» **WORK INSTRUCTIONS**: Reproduce each line from the first in the data through the line that contains "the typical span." exactly; give nothing else.

» **SOURCE INFORMATION**:
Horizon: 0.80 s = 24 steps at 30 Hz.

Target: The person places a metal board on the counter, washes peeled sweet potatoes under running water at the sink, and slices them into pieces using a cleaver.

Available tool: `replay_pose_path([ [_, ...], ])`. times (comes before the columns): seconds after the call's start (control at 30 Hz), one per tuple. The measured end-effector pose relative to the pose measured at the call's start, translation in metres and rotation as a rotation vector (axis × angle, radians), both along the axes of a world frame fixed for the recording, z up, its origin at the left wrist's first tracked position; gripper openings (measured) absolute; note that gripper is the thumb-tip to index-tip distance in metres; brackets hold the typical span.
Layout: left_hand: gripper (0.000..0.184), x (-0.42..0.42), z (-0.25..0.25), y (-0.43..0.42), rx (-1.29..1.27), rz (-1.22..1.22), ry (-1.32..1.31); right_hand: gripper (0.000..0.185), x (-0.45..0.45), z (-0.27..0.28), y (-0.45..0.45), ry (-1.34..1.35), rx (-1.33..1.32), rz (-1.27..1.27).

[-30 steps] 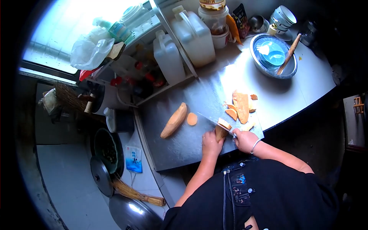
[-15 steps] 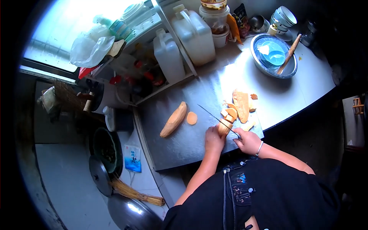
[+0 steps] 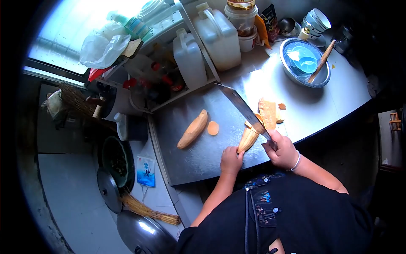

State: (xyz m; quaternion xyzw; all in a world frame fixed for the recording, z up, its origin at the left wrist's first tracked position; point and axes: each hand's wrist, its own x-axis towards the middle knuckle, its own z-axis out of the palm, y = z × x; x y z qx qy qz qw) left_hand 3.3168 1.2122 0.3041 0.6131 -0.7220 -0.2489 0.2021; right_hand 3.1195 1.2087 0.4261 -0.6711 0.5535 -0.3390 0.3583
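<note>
My left hand [image 3: 231, 160] is closed on the near end of a peeled orange tuber [image 3: 248, 140] on the metal board [image 3: 177, 169]. My right hand [image 3: 282, 150] grips a wide-bladed knife [image 3: 242, 106], its blade slanting up and left above the tuber's far end. Cut orange pieces [image 3: 267, 113] lie beyond the blade, some partly hidden by it. A whole peeled tuber [image 3: 192, 129] and a round slice [image 3: 213, 128] rest on the board to the left.
A metal bowl [image 3: 286, 72] with a blue container and a wooden handle stands at the back right, near stacked bowls [image 3: 317, 21]. Plastic jugs [image 3: 220, 40] and tubs line the back. At left are a lid [image 3: 109, 190], a straw brush [image 3: 152, 211] and a blue packet [image 3: 146, 171].
The knife has lifted from the tuber, and its broad side now shows. My right hand has risen slightly up and right. My left hand has shifted down and left to the tuber's near end.
</note>
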Motion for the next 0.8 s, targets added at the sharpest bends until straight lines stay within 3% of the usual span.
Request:
replay_pose_path([
  [0.03, 0.021, 0.0, 0.0, -0.001, 0.007, 0.005, 0.008, 0.032, 0.002, 0.0, 0.002, -0.071, -0.085, -0.031],
  [0.07, 0.021, 0.0, -0.001, -0.001, 0.006, 0.006, 0.008, 0.033, 0.002, -0.021, 0.004, 0.022, -0.032, -0.011],
  [0.1, 0.021, 0.0, -0.002, -0.001, 0.019, 0.01, 0.008, 0.032, 0.0, -0.044, 0.006, 0.242, 0.138, 0.061],
  [0.17, 0.021, 0.0, -0.001, -0.002, 0.03, 0.013, 0.001, 0.03, 0.003, -0.064, 0.009, 0.419, 0.405, 0.113],
  [0.23, 0.021, 0.0, 0.0, -0.003, 0.017, 0.023, 0.011, 0.031, 0.001, -0.071, 0.008, 0.416, 0.485, 0.12],
  [0.37, 0.021, 0.0, -0.003, -0.006, 0.039, 0.009, 0.04, 0.028, -0.018, -0.091, 0.004, 0.325, 0.351, 0.141],
  [0.43, 0.022, 0.002, -0.004, -0.005, 0.053, 0.03, 0.032, 0.021, -0.034, -0.089, -0.012, -0.028, 0.74, 0.124],
  [0.5, 0.022, 0.003, -0.002, -0.007, 0.06, 0.025, 0.022, 0.014, -0.046, -0.093, -0.017, -0.311, 0.914, 0.111],
  [0.57, 0.023, 0.003, 0.0, -0.006, 0.072, 0.016, 0.013, 0.019, -0.042, -0.088, -0.016, -0.277, 0.908, 0.042],
  [0.63, 0.023, 0.002, 0.001, -0.008, 0.066, 0.023, 0.015, 0.029, -0.028, -0.077, -0.006, -0.055, 0.567, -0.016],
  [0.67, 0.023, 0.002, 0.003, -0.008, 0.069, 0.024, 0.012, 0.039, -0.02, -0.087, 0.001, -0.006, 0.173, -0.023],
  [0.8, 0.023, -0.003, 0.006, -0.009, 0.092, -0.001, -0.014, 0.04, -0.002, -0.027, 0.01, -0.099, 0.088, 0.046],
])
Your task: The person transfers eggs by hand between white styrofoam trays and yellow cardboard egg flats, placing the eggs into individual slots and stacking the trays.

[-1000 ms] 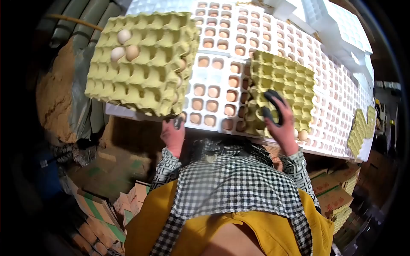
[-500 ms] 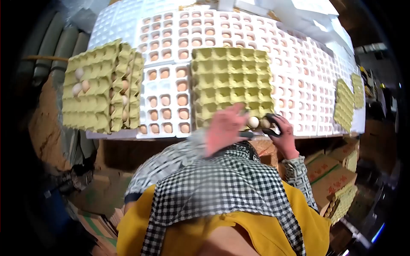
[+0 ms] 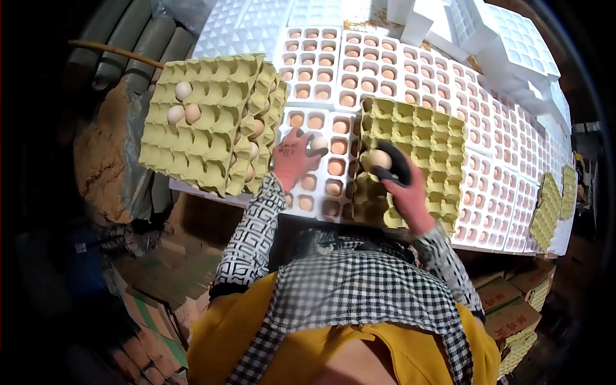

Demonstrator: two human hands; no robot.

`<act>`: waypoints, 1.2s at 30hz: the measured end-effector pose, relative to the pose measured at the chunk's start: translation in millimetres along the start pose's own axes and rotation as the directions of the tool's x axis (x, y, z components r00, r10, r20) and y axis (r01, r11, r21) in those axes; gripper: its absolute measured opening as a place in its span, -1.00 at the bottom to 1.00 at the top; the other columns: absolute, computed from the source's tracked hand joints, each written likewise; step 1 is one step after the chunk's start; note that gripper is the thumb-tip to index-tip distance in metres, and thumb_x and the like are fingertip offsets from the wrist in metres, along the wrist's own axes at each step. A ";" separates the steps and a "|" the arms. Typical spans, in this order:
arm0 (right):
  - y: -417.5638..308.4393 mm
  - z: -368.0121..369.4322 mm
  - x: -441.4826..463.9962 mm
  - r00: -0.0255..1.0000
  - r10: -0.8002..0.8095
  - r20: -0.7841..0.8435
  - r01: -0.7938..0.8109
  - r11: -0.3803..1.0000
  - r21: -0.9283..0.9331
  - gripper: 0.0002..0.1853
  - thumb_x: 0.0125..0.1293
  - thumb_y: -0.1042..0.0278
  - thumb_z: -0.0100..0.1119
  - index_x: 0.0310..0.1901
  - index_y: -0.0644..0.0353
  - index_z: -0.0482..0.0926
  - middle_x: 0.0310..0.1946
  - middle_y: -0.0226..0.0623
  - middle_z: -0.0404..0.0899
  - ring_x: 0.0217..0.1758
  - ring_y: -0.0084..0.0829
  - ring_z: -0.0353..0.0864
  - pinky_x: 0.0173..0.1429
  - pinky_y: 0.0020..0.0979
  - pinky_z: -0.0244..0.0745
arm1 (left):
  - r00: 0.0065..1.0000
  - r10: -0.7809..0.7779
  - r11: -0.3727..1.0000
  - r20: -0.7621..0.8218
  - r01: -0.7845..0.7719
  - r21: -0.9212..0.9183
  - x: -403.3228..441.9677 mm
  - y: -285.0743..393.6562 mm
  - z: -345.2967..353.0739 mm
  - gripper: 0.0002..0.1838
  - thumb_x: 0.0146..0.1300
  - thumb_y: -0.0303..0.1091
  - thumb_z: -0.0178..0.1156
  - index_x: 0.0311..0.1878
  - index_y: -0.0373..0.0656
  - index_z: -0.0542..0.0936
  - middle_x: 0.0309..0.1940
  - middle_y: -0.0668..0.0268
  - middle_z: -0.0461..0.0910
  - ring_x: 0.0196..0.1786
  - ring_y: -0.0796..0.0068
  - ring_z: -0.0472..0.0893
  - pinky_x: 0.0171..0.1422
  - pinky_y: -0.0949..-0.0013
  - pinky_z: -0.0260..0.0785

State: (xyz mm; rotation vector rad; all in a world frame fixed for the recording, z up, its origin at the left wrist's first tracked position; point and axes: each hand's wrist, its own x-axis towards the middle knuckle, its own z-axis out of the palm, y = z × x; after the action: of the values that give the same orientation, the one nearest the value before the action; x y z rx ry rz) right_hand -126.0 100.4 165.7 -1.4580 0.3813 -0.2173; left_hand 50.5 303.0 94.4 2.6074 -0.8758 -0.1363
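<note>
Both hands wear pink gloves with dark fingertips. My left hand [image 3: 295,157] is over a white foam tray [image 3: 300,203], its fingers closed on a pale egg [image 3: 319,144] at the cells. Above the left part of a yellow pulp tray [image 3: 414,128], my right hand [image 3: 402,183] holds a light brown egg [image 3: 379,160] between thumb and fingers. That yellow tray shows no eggs and lies on the foam trays. To the left, stacked yellow trays [image 3: 212,141] carry three eggs on top, with more eggs between the layers.
Foam trays of eggs [image 3: 369,67] spread across the table. Foam lids and boxes [image 3: 475,32] stand at the back right. Small yellow tray pieces [image 3: 547,208] lie at the right edge. Cardboard boxes [image 3: 507,308] are below on the right, and grey rolls [image 3: 138,48] at upper left.
The two eggs at the yellow tray's near edge have left it. My left hand has moved left to the foam tray with one egg; my right hand has lifted another over the yellow tray.
</note>
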 end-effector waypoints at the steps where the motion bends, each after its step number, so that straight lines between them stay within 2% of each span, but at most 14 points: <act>1: 6.3 24.3 16.5 0.999 -0.042 0.022 0.040 0.995 0.095 -0.44 0.20 0.57 0.27 0.27 0.33 0.43 0.19 -0.24 0.54 0.24 -0.46 0.52 0.31 -0.44 0.43 | 0.998 0.034 0.998 0.053 -0.036 0.049 7.2 -11.3 2.6 -0.42 -0.04 -0.08 0.48 0.07 -0.05 0.60 0.06 0.18 0.49 0.05 0.14 0.58 0.00 0.16 0.48; 3: 19.7 51.0 43.1 1.000 -0.019 -0.004 0.019 0.998 0.062 -0.47 0.19 0.61 0.25 0.24 0.36 0.45 0.15 -0.27 0.56 0.17 -0.50 0.53 0.27 -0.48 0.42 | 0.998 -0.059 0.998 -0.029 0.058 -0.026 20.2 -23.6 11.6 -0.41 0.02 -0.06 0.43 0.14 0.00 0.56 0.05 0.16 0.47 0.11 0.15 0.53 0.12 0.11 0.41; 6: 7.1 64.9 59.9 0.992 0.095 -0.078 -0.065 0.943 0.327 -0.53 0.24 0.63 0.15 0.23 0.36 0.47 0.07 -0.29 0.59 0.07 -0.53 0.55 0.19 -0.49 0.45 | 0.975 0.109 0.981 -0.196 -0.074 0.178 19.8 -32.1 40.0 -0.46 0.06 -0.14 0.38 0.14 -0.02 0.55 0.03 0.18 0.46 0.10 0.13 0.47 0.22 0.08 0.31; 10: -1.5 53.1 52.4 0.971 0.158 -0.177 -0.079 0.918 0.390 -0.55 0.31 0.56 0.11 0.25 0.35 0.46 0.02 -0.29 0.59 0.02 -0.52 0.57 0.13 -0.48 0.47 | 0.950 0.193 0.981 -0.247 -0.183 0.063 9.6 -43.7 55.9 -0.42 0.10 -0.24 0.32 0.24 -0.04 0.49 0.26 0.08 0.35 0.35 -0.04 0.29 0.40 -0.04 0.15; 14: 6.8 42.3 43.5 0.955 0.243 -0.168 -0.166 0.912 0.375 -0.54 0.29 0.59 0.08 0.26 0.35 0.45 0.05 -0.30 0.58 0.03 -0.52 0.57 0.12 -0.46 0.48 | 1.000 0.011 0.995 0.007 -0.012 0.096 15.0 -39.7 55.3 -0.39 0.23 -0.18 0.21 0.38 0.03 0.39 0.41 0.09 0.22 0.43 -0.06 0.23 0.40 -0.08 0.13; 18: 19.3 50.8 25.5 0.992 0.076 -0.102 -0.048 0.965 0.257 -0.43 0.20 0.56 0.19 0.30 0.32 0.40 0.11 -0.24 0.56 0.16 -0.49 0.54 0.21 -0.43 0.47 | 0.987 0.011 0.947 -0.162 -0.062 -0.314 -3.2 -18.8 28.2 -0.39 0.25 -0.34 0.17 0.41 -0.04 0.34 0.38 0.00 0.29 0.43 -0.05 0.26 0.52 0.02 0.07; 20: -15.3 53.5 8.2 0.979 0.150 -0.140 -0.172 0.971 -0.165 -0.38 0.19 0.53 0.27 0.31 0.33 0.37 0.13 -0.19 0.55 0.17 -0.50 0.54 0.26 -0.44 0.45 | 0.990 -0.022 0.518 0.138 0.129 -0.845 -25.4 -2.4 22.2 -0.35 0.23 -0.56 0.12 0.43 -0.20 0.30 0.35 0.05 0.35 0.38 0.19 0.39 0.45 0.29 0.22; 23: 27.5 41.8 -16.1 0.999 0.011 -0.030 -0.018 0.967 -0.255 -0.30 0.14 0.37 0.38 0.33 0.25 0.35 0.11 -0.04 0.57 0.15 -0.24 0.60 0.22 -0.32 0.48 | 0.914 0.290 0.080 0.284 0.273 -0.959 -62.3 24.8 24.4 -0.37 0.38 -0.32 0.17 0.45 -0.31 0.26 0.24 0.23 0.48 0.25 0.46 0.45 0.35 0.39 0.30; 27: -27.1 -15.4 -52.8 0.992 -0.055 0.111 0.098 0.898 -0.430 -0.25 0.14 0.22 0.36 0.36 0.22 0.31 0.27 0.02 0.41 0.29 -0.08 0.48 0.29 -0.30 0.42 | 0.874 0.093 0.190 0.477 0.455 -0.870 -67.5 87.3 -8.6 -0.39 0.41 -0.11 0.17 0.38 -0.29 0.35 0.10 0.22 0.55 -0.02 0.46 0.60 0.04 0.34 0.50; 28: -17.1 -26.6 -65.1 0.990 -0.068 0.127 0.130 0.798 -0.588 -0.23 0.10 0.17 0.38 0.36 0.20 0.33 0.29 0.04 0.37 0.32 0.00 0.42 0.34 -0.20 0.36 | 0.906 0.120 0.015 0.406 0.408 -0.913 -69.7 81.4 13.9 -0.48 0.44 -0.12 0.12 0.32 -0.26 0.40 -0.07 0.26 0.59 -0.18 0.45 0.62 -0.12 0.36 0.52; 31: 14.9 -29.1 -91.9 0.961 -0.034 0.276 0.273 0.306 -0.912 -0.41 0.22 0.09 0.22 0.28 0.06 0.42 0.30 0.00 0.35 0.32 0.07 0.39 0.38 0.09 0.29 | 0.967 0.237 0.316 0.089 0.010 -0.949 -69.4 98.3 48.0 -0.58 0.43 -0.13 0.08 0.23 -0.16 0.46 -0.09 0.21 0.60 -0.15 0.35 0.61 -0.09 0.31 0.53; 33: 36.2 -40.2 -94.7 0.953 0.057 0.298 0.296 0.036 -0.954 -0.51 0.38 0.17 -0.12 0.34 -0.10 0.36 0.44 -0.07 0.21 0.50 0.11 0.18 0.52 0.30 -0.16 | 0.893 0.127 -0.413 0.432 0.443 -0.796 -50.2 101.0 47.6 -0.55 0.43 -0.04 0.04 0.24 -0.11 0.45 -0.07 0.16 0.62 -0.15 0.28 0.62 -0.06 0.21 0.53; 34: 61.2 -49.0 -95.9 0.947 -0.038 0.320 0.322 0.054 -0.945 -0.52 0.37 0.19 -0.08 0.33 -0.10 0.40 0.42 -0.09 0.25 0.46 0.10 0.22 0.50 0.31 -0.09 | 0.863 0.114 -0.578 0.492 0.460 -0.674 -40.8 88.1 61.9 -0.49 0.43 0.03 0.01 0.27 -0.10 0.44 -0.07 0.12 0.63 -0.17 0.22 0.62 -0.04 0.13 0.51; 36: 69.9 -59.9 -98.9 0.935 -0.209 0.288 0.319 0.135 -0.938 -0.58 0.36 0.22 -0.07 0.24 -0.08 0.47 0.33 -0.20 0.36 0.33 0.00 0.34 0.47 0.16 0.08 | 0.894 0.182 -0.553 0.410 0.438 -0.709 -31.3 92.3 50.3 -0.45 0.45 -0.02 -0.01 0.39 -0.11 0.36 -0.01 0.12 0.62 -0.10 0.21 0.61 0.05 0.13 0.48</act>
State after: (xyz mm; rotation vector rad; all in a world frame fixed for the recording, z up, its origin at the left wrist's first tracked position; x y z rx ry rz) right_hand -245.8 89.3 104.3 -2.8999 0.1320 -0.1850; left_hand -36.9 237.9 82.9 0.5868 0.0152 -1.0320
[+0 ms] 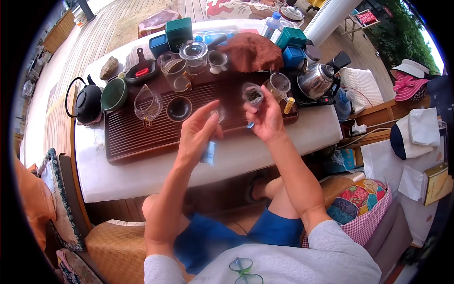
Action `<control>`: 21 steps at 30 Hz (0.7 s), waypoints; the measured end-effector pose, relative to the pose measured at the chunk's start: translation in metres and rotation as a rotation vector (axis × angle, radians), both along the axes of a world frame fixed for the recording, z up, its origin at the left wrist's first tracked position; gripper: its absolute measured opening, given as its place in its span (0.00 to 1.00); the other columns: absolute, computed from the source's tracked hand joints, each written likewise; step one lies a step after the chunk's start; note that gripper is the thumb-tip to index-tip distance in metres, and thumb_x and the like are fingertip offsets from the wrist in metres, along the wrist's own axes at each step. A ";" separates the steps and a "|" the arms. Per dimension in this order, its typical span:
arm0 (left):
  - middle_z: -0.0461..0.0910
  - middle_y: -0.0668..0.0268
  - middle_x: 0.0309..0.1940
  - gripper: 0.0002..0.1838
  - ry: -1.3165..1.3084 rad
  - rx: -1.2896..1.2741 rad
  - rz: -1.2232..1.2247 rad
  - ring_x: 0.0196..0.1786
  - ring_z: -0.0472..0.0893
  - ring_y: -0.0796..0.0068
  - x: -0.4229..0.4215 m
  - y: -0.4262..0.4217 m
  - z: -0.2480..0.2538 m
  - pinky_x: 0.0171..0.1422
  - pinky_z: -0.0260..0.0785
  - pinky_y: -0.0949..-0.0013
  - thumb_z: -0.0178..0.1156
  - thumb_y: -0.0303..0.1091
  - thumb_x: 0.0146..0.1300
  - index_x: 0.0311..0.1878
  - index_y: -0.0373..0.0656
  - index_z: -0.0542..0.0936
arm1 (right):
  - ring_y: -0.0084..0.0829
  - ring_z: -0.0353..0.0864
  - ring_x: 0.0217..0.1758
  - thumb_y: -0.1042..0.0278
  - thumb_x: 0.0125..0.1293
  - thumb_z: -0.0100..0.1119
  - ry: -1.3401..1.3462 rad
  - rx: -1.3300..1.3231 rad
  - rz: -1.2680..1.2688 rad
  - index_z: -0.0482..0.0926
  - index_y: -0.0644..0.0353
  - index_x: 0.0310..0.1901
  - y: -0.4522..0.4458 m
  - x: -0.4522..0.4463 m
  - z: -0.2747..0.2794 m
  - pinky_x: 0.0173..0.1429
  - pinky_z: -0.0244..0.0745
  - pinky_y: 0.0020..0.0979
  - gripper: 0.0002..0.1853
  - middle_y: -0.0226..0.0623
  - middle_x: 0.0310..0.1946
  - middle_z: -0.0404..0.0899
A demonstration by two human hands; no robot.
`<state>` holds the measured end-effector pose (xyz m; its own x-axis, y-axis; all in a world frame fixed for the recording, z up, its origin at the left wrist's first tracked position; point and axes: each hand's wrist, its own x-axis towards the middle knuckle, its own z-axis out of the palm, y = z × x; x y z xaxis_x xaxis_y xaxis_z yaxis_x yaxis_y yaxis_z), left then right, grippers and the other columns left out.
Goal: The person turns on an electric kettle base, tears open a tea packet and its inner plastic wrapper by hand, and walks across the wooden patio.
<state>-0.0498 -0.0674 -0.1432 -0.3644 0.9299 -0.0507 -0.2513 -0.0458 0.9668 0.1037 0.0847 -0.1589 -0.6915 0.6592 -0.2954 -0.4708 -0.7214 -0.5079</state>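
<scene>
My right hand, fingers closed, holds up a small clear packet of dark dried leaves above the tea tray. A bit of blue wrapper shows under its fingers. Left of it, my left hand has thumb and forefinger close together, and a light-blue wrapper piece sticks out below the palm. Behind those fingertips is a clear round thing, partly hidden. A small dark bowl sits on the tray near my left hand, and a glass cup stands beyond my right hand.
A glass pitcher, a green bowl and a black iron kettle stand left. At the right is a glass-and-steel kettle on its base. Behind the tray are a brown cloth and a glass pot.
</scene>
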 end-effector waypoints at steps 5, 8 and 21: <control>0.80 0.72 0.26 0.18 0.061 -0.085 -0.040 0.29 0.76 0.86 -0.007 -0.007 -0.007 0.35 0.68 0.80 0.59 0.33 0.73 0.62 0.36 0.78 | 0.20 0.73 0.28 0.50 0.75 0.57 -0.296 0.476 -0.567 0.78 0.56 0.44 0.058 0.047 0.031 0.25 0.61 0.20 0.16 0.28 0.35 0.79; 0.80 0.72 0.26 0.17 0.065 -0.082 -0.036 0.30 0.75 0.87 -0.005 -0.008 -0.008 0.35 0.68 0.80 0.60 0.32 0.73 0.61 0.37 0.79 | 0.16 0.73 0.27 0.52 0.73 0.62 -0.735 0.724 -0.726 0.85 0.56 0.43 0.084 0.065 0.022 0.28 0.64 0.20 0.14 0.27 0.35 0.80; 0.80 0.73 0.25 0.17 0.096 -0.087 -0.026 0.28 0.74 0.89 -0.005 -0.010 -0.011 0.31 0.61 0.82 0.62 0.31 0.71 0.60 0.37 0.80 | 0.39 0.79 0.47 0.56 0.66 0.68 -1.388 1.487 -0.591 0.85 0.54 0.48 0.089 0.049 -0.001 0.52 0.76 0.37 0.14 0.38 0.47 0.75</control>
<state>-0.0552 -0.0777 -0.1539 -0.3477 0.9325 -0.0977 -0.1570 0.0449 0.9866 0.1524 0.1735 -0.1595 -0.2089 0.8304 0.5166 0.6605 0.5094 -0.5516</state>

» **FINISHED TASK**:
Horizon: 0.80 s = 24 steps at 30 Hz.

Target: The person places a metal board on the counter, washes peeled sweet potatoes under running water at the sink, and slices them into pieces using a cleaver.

Available tool: `replay_pose_path([ [_, ...], ])`. times (comes before the columns): seconds after the call's start (control at 30 Hz), one per tuple. The measured end-effector pose relative to the pose measured at the call's start, translation in metres and rotation as a rotation vector (axis × angle, radians), both along the axes of a world frame fixed for the recording, z up, its origin at the left wrist's first tracked position; gripper openings (measured) absolute; note that gripper is the thumb-tip to index-tip distance in metres; brackets hold the typical span.

Nothing more is needed for this answer.